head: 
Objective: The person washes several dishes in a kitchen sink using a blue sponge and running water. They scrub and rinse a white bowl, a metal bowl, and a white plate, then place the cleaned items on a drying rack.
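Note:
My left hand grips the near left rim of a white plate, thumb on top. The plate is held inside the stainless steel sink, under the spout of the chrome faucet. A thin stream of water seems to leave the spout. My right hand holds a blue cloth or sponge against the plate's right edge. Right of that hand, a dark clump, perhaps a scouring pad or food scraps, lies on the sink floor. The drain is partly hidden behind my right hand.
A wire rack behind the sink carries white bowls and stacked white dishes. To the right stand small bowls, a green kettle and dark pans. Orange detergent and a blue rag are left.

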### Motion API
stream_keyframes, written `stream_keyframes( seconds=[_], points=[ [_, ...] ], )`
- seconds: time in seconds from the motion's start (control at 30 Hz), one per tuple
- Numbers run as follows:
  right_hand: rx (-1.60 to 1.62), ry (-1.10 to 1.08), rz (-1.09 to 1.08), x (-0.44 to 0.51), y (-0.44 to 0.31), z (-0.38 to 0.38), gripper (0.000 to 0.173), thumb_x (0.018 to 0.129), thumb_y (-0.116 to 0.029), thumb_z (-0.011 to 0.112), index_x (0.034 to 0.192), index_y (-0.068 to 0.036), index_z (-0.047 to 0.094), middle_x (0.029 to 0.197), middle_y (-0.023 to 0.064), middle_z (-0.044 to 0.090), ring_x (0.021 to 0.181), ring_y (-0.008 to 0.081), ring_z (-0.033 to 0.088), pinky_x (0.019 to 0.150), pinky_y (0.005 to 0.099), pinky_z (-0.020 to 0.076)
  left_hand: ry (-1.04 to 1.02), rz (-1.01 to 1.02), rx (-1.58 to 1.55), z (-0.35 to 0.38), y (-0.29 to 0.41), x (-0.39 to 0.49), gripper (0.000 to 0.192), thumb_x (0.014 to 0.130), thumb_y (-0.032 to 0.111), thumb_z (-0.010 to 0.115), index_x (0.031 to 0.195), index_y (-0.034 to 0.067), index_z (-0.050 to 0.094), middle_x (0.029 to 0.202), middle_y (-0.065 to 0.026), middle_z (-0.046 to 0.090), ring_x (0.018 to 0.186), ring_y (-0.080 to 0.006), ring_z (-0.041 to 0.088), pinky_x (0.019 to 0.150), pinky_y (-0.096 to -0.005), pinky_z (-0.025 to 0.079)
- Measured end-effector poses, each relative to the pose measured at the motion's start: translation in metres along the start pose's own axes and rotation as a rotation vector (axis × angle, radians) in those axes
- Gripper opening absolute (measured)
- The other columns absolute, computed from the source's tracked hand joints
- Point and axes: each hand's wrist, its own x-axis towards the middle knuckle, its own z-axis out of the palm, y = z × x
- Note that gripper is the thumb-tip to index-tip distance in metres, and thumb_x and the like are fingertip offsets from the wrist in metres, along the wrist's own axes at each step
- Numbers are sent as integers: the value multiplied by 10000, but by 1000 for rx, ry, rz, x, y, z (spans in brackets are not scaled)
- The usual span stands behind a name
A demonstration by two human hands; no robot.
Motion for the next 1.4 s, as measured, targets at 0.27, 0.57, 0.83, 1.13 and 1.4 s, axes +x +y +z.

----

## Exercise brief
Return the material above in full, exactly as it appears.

## Completed exercise
head: 
Objective: The person washes several dishes in a kitchen sink using a blue sponge and running water. They scrub and rinse a white bowl, a metal bowl, and a white plate, then place the cleaned items on a drying rack.
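Note:
My left hand grips the near left rim of a white plate, thumb on top. The plate is held inside the stainless steel sink, under the spout of the chrome faucet. A thin stream of water seems to leave the spout. My right hand holds a blue cloth or sponge against the plate's right edge. Right of that hand, a dark clump, perhaps a scouring pad or food scraps, lies on the sink floor. The drain is partly hidden behind my right hand.
A wire rack behind the sink carries white bowls and stacked white dishes. To the right stand small bowls, a green kettle and dark pans. Orange detergent and a blue rag are left.
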
### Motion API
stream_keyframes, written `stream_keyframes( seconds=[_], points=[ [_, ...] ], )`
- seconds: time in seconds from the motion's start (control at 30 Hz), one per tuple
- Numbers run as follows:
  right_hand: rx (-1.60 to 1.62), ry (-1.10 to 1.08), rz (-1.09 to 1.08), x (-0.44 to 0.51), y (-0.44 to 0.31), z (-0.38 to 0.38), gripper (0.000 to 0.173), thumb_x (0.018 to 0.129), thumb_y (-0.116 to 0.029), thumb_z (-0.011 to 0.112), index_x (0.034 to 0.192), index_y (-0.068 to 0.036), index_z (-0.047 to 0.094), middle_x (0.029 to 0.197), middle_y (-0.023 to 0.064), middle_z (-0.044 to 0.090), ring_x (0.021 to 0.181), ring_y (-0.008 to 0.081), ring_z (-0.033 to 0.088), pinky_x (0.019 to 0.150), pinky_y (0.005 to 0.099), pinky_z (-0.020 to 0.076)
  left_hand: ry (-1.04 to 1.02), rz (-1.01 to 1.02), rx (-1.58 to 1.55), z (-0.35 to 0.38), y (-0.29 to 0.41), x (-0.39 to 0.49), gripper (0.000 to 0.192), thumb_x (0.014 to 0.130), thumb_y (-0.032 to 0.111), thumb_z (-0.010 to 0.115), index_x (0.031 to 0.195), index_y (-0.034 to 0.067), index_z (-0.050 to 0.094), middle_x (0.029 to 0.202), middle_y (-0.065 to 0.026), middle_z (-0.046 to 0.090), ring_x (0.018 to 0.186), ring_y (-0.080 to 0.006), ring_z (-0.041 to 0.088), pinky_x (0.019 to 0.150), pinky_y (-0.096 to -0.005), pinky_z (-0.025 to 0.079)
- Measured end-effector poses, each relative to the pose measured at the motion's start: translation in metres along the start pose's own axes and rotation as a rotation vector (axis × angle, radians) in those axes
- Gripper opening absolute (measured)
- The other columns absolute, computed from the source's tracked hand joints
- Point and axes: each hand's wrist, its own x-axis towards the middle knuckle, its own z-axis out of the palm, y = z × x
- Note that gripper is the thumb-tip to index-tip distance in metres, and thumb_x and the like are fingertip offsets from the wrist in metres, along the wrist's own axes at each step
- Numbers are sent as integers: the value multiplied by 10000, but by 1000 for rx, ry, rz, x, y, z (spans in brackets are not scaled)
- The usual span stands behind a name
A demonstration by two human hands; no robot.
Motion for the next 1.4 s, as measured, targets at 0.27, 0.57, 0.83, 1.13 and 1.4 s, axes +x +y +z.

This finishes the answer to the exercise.